Hacía tiempo que Innokenty había decidido que entre Dotty y él todo estaba terminado. No podía ser de otra forma, dada su superficialidad, la pequeñez de su estatura moral y el distanciamiento entre ambos. Pero ella estuvo tan afable en la fiesta de su padre, que él se sintió invadido por una ola de cariño hacia ella. Todavía lo sentía cuando volvían en auto a su casa, charlando sobre la fiesta. Mientras Dotty comentaba el inminente casamiento de Clara, la rodeó sin quererlo con su brazo y le tomó la mano. De repente pensó: ¿Si esta mujer nunca hubiera sido su esposa ni su amante, sino que perteneciera a otro y él la hubiera rodeado con su brazo de ese modo, ¿qué estaría sintiendo en ese momento? Era bastante claro: no ahorraría esfuerzos para conseguirla.
Entonces, ¿por qué siendo ella su legítima esposa, le parecía tan vergonzoso desear ese mismo cuerpo?
Era degradante, despreciable, pero exactamente como estaba ahora —arruinada, manchada por otras manos—, ahora, en el mismo instante, lo excitaba tremendamente... tremendamente. Como si tuviera que pasar por una prueba. ¿Qué prueba? ¿Ante quién?
Cuando estuvieron de vuelta en su propio "living", al despedirse, Dotty apoyó de una manera culpable la cabeza, sobre su pecho, le dio un beso torpe en el cuello y se fue sin atreverse a mirarlo. Innokenty se fue a su propio cuarto y se desvistió para irse a dormir. De repente sintió que no podía sin ir al cuarto de Dotty.
En parte era que se había sentido a salvo del arresto en la fiesta; la gente bebiendo, conversando y riendo, le había hecho las veces de una armadura; pero ahora, en la soledad de su estudio, el miedo se apoderó nuevamente de él.

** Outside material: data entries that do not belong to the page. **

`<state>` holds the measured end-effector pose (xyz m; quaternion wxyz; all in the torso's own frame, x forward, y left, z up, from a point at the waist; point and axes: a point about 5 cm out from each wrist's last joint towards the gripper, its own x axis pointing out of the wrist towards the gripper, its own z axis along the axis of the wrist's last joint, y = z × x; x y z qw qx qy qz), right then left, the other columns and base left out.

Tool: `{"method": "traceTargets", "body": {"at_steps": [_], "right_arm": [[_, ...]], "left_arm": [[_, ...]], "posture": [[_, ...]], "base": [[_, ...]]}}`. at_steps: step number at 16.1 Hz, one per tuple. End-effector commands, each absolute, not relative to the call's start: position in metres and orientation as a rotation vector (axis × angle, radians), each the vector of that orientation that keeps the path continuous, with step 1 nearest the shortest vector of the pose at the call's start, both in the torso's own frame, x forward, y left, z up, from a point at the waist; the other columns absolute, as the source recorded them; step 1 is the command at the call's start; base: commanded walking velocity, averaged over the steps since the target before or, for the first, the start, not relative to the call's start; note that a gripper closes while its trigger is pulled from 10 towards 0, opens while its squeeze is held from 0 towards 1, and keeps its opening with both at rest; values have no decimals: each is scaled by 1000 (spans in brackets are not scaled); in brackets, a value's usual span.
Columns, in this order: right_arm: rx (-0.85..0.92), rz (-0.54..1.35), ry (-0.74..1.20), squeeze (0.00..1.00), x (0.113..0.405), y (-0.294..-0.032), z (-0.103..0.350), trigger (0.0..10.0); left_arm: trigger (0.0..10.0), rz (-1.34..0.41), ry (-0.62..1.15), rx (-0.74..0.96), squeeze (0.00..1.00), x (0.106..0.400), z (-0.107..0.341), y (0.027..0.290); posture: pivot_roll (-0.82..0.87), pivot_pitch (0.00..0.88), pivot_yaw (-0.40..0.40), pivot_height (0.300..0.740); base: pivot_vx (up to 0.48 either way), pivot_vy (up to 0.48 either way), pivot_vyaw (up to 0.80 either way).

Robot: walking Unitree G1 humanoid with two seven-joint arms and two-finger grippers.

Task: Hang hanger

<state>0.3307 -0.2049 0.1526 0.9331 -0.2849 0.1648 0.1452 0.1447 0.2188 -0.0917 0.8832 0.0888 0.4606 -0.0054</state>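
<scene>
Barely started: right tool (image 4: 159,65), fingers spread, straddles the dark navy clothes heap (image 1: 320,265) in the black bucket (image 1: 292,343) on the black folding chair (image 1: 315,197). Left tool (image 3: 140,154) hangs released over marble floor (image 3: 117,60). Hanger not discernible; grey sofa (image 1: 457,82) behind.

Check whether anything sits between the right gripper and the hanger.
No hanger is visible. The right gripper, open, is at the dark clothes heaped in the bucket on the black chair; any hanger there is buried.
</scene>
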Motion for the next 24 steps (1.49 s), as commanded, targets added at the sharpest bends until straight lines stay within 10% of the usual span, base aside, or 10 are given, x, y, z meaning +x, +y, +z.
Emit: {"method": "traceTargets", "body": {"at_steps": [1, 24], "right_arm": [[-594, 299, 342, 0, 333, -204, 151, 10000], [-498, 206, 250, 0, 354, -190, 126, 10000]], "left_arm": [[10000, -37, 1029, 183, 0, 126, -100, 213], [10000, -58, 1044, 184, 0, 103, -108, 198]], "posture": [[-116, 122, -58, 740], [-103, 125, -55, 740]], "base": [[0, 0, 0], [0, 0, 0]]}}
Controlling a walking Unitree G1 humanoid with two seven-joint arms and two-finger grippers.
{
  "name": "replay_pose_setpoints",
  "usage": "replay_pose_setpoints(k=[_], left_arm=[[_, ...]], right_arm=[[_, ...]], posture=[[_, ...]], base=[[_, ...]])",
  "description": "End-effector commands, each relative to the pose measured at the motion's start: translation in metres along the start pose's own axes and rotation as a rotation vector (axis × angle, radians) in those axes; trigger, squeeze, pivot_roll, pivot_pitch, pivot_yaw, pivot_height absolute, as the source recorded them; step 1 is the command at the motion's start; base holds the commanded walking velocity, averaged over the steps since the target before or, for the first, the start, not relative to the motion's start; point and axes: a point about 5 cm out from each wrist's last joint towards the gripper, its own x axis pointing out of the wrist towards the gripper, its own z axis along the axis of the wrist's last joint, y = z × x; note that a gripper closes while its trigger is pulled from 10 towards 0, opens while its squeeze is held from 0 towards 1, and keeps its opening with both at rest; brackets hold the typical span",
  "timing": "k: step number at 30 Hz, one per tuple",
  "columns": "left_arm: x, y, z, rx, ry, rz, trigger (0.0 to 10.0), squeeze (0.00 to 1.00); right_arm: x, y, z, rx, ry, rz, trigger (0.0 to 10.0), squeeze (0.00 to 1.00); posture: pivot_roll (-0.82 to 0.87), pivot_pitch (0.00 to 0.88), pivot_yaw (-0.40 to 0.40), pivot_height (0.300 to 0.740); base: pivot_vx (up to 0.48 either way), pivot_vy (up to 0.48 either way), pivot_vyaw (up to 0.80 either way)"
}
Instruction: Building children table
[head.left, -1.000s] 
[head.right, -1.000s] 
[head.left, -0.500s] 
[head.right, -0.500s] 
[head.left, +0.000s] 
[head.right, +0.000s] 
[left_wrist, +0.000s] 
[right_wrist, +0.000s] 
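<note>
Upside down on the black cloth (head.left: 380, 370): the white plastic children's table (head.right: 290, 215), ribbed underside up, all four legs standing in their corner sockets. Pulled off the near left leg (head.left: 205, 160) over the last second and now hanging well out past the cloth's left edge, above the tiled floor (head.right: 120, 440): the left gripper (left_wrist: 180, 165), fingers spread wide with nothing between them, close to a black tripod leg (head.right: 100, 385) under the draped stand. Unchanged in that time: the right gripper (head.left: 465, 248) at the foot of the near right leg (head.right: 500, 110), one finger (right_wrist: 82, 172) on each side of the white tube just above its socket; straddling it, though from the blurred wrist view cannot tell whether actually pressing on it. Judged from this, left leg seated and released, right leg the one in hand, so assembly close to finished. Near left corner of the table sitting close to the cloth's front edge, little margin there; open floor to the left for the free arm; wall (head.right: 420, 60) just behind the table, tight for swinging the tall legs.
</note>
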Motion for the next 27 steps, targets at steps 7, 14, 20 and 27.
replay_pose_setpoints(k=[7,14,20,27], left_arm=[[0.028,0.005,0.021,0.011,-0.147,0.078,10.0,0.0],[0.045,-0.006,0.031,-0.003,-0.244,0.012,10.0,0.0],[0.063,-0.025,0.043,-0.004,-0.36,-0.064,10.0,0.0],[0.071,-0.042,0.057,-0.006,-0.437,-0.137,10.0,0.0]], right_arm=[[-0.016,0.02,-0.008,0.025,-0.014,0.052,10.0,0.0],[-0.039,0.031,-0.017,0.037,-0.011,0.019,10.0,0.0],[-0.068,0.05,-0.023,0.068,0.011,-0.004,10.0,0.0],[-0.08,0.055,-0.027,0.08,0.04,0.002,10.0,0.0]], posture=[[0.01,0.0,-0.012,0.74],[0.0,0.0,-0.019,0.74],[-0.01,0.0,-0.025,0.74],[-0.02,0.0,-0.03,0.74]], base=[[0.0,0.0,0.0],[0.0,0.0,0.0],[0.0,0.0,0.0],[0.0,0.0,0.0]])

Estaba ante la puerta de su mujer en salida de baño y pantuflas. Todavía indeciso entre golpear o no, empujó suavemente, la puerta con la mano. Dotty siempre había cerrado su puerta con llave por la noche, pero esta vez se abrió en cuanto la tocó. Sin golpear, Innokenty entró. Dotty estaba en la cama, con una colcha de suavísima seda plateada violácea. Hubiera tenido que asustarse pero no se movió. La luz de la pequeña lámpara de la mesita de luz, le daba sobre la cara, el pelo rubio y el camisón del color oro de su cuerpo, donde cada pliegue, cada apertura y las trasparencias del encaje, diseñado por un gran artista, tornaban a la mujer mucho más seductora que si estuviera desnuda.
Hacía bastante calor en el dormitorio, pero éste le resultó agradable a Innokenty; parecía tener escalofríos. Había un débil perfume.
Fue hasta su mesita, cubierta con una tela de color gris humo. Recogiendo una concha marítima, dándole mil y una vueltas entre sus manos, dijo en un tono poco amistoso, sin mirarla: No sé lo que estoy haciendo aquí. No puedo imaginar que pueda haber algo entre nosotros otra vez. (No se le ocurrió hablar y ni siquiera pensar en sus propias infidelidades en Roma). "Pero de repente pensé: ¿Y qué será si voy
Nerviosamente jugueteaba con el caracol y se dio vuelta sólo con la cabeza. Se despreciaba.
Ella deslizó su mejilla y su sien de la almohada y levantó su vista para mirarlo, atenta y tiernamente, aunque apenas lo distinguía en la semioscuridad. Sus brazos parecían desnudos y desvalidos bajo los encantadores pliegues de su camisón. Sostenía levemente un libro en una mano.
—Sólo tírate un minuto aquí, a mi lado, aunque sea —dijo enternecedoramente.
¿Recostarse un ratito? ¿Por qué no? Perdonarle todo lo sucedido era otra cosa.
Era mucho más fácil hablar acostado; por alguna razón podía decir mucho más, podía decir cosas mucho más íntimas, si estaban tirados, con los brazos entrelazados, bajo la misma colcha, que si estaban sentados uno frente a otro, en sillones.
Dio un par de pasos hacia la cama; luego titubeó.
Ella levantó el borde de la frazada y lo sostuvo, descubriendo la caliente profundidad.
Sin darse cuenta de que estaba pisoteando el libro que había caído de entre los dedos de ella, Innokenty se acostó en esa profundidad y la manta lo cubrió.